PROBLEM DETAILS: Set down a true copy of the data, with all pictures left out.

RECORDED DATA:
★ ★ ★ ★
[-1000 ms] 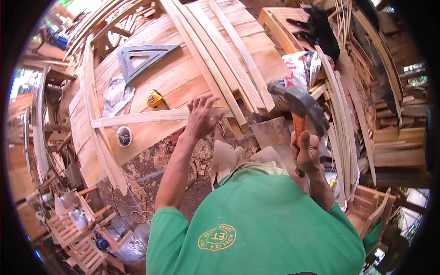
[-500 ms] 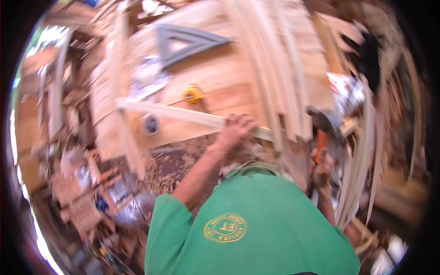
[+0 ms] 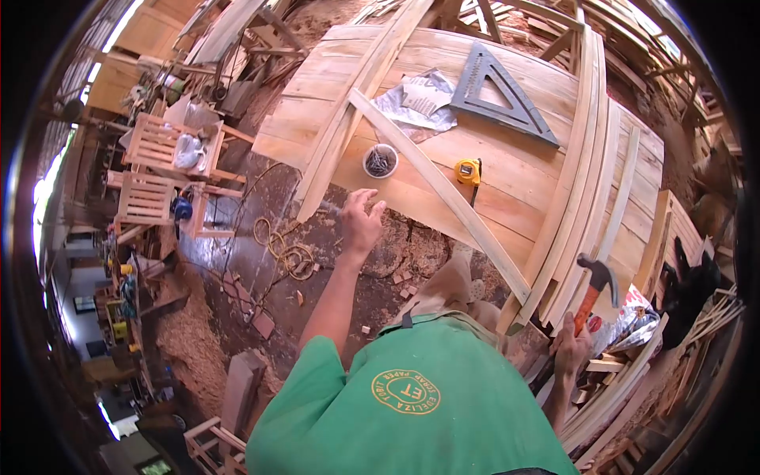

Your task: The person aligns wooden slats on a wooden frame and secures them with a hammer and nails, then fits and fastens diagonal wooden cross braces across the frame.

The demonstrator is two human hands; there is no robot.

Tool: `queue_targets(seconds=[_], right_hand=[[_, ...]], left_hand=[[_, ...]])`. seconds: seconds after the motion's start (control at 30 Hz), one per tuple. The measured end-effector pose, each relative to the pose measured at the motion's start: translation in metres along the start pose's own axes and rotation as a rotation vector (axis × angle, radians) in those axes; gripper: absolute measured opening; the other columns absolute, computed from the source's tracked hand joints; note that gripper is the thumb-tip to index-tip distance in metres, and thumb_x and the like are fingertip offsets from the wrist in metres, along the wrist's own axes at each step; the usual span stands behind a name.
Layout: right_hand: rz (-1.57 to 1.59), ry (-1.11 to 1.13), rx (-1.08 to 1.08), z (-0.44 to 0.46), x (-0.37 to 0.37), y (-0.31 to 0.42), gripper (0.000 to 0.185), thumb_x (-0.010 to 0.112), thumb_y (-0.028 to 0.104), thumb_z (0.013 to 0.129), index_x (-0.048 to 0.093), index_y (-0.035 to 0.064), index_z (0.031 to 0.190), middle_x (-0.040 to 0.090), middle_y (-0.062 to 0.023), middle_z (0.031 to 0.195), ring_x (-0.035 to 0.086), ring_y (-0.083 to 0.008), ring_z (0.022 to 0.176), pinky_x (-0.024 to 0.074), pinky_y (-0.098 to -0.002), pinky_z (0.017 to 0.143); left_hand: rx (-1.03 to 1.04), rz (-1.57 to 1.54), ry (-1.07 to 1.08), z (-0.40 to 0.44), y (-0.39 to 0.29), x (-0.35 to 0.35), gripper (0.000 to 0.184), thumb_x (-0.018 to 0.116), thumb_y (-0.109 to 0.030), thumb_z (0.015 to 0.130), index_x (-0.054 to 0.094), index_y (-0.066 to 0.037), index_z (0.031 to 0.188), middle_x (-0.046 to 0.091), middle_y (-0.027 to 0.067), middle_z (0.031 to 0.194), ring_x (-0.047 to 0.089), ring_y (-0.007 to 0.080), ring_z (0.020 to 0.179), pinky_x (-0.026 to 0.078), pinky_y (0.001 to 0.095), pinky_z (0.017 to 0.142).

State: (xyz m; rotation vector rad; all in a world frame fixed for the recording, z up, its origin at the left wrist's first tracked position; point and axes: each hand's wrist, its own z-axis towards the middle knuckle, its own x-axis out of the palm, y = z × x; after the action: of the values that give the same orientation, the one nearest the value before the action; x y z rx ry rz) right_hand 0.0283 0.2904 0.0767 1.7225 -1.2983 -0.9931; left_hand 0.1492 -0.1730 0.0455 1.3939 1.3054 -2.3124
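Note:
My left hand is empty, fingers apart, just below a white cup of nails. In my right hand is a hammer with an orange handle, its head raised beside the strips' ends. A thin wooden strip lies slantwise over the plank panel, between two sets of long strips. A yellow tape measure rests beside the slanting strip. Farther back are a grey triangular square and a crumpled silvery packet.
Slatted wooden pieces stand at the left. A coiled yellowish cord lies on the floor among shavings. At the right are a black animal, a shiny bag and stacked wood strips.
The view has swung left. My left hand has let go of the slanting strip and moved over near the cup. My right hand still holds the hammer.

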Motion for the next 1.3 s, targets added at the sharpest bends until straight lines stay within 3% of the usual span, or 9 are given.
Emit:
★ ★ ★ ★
RESPONSE AREA:
[-1000 ms] 
[-500 ms] 
[+0 ms] 

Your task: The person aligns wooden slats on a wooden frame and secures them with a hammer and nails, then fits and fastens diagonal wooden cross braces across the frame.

The demonstrator is two human hands; there is no robot.

Tool: `queue_targets(seconds=[_], right_hand=[[_, ...]], left_hand=[[_, ...]])`. seconds: seconds after the motion's start (control at 30 Hz), one per tuple. The measured end-effector pose, each relative to the pose measured at the motion's start: translation in metres along the start pose's own axes and rotation as a rotation vector (axis × angle, radians) in those axes; gripper: absolute measured opening; the other columns absolute, computed from the source's tracked hand joints; note that gripper is the thumb-tip to index-tip distance in metres, and thumb_x and the like are fingertip offsets from the wrist in metres, along the wrist's own axes at each step; the usual span stands behind a name.
Layout: right_hand: rz (-1.57 to 1.59), ry (-1.11 to 1.13), rx (-1.08 to 1.08), z (-0.44 to 0.46), x (-0.37 to 0.37), y (-0.31 to 0.42), gripper (0.000 to 0.185), thumb_x (-0.010 to 0.112), thumb_y (-0.028 to 0.104), thumb_z (0.013 to 0.129), index_x (-0.048 to 0.093), index_y (-0.035 to 0.064), index_z (0.031 to 0.190), middle_x (-0.040 to 0.090), middle_y (-0.062 to 0.023), middle_z (0.031 to 0.195), ring_x (-0.035 to 0.086), ring_y (-0.083 to 0.008), ring_z (0.022 to 0.176), pinky_x (-0.024 to 0.074), pinky_y (-0.098 to -0.002), pinky_z (0.017 to 0.143); left_hand: rx (-1.03 to 1.04), rz (-1.57 to 1.54), ry (-1.07 to 1.08), z (-0.40 to 0.44), y (-0.39 to 0.29), x (-0.35 to 0.35), gripper (0.000 to 0.184), thumb_x (-0.018 to 0.116), thumb_y (-0.109 to 0.030), thumb_z (0.015 to 0.130), index_x (-0.054 to 0.094), index_y (-0.066 to 0.037), index_z (0.031 to 0.188), middle_x (-0.046 to 0.091), middle_y (-0.027 to 0.067), middle_z (0.031 to 0.194), ring_x (-0.047 to 0.089), ring_y (-0.007 to 0.080), ring_z (0.020 to 0.179), pinky_x (-0.026 to 0.078), pinky_y (0.001 to 0.095), pinky_z (0.017 to 0.142).

State: (xyz m; rotation vector rad; all in a world frame fixed for the recording, z up, its origin at the left wrist's first tracked position; point and axes: each hand's wrist, its own z-axis towards the middle knuckle, its own x-axis out of the palm, y = z × x; after the action: of the values that give the same orientation, the one nearest the value before the action; x y z rx ry rz) right_hand 0.0283 0.2904 0.0767 1.7225 -1.2983 -0.9931; left_hand 0.1492 -0.1730 0.0455 1.3939 1.3054 -2.3124
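Note:
My left hand is empty, fingers apart, just below a white cup of nails. In my right hand is a hammer with an orange handle, its head raised beside the strips' ends. A thin wooden strip lies slantwise over the plank panel, between two sets of long strips. A yellow tape measure rests beside the slanting strip. Farther back are a grey triangular square and a crumpled silvery packet.
Slatted wooden pieces stand at the left. A coiled yellowish cord lies on the floor among shavings. At the right are a black animal, a shiny bag and stacked wood strips.
The view has swung left. My left hand has let go of the slanting strip and moved over near the cup. My right hand still holds the hammer.
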
Motion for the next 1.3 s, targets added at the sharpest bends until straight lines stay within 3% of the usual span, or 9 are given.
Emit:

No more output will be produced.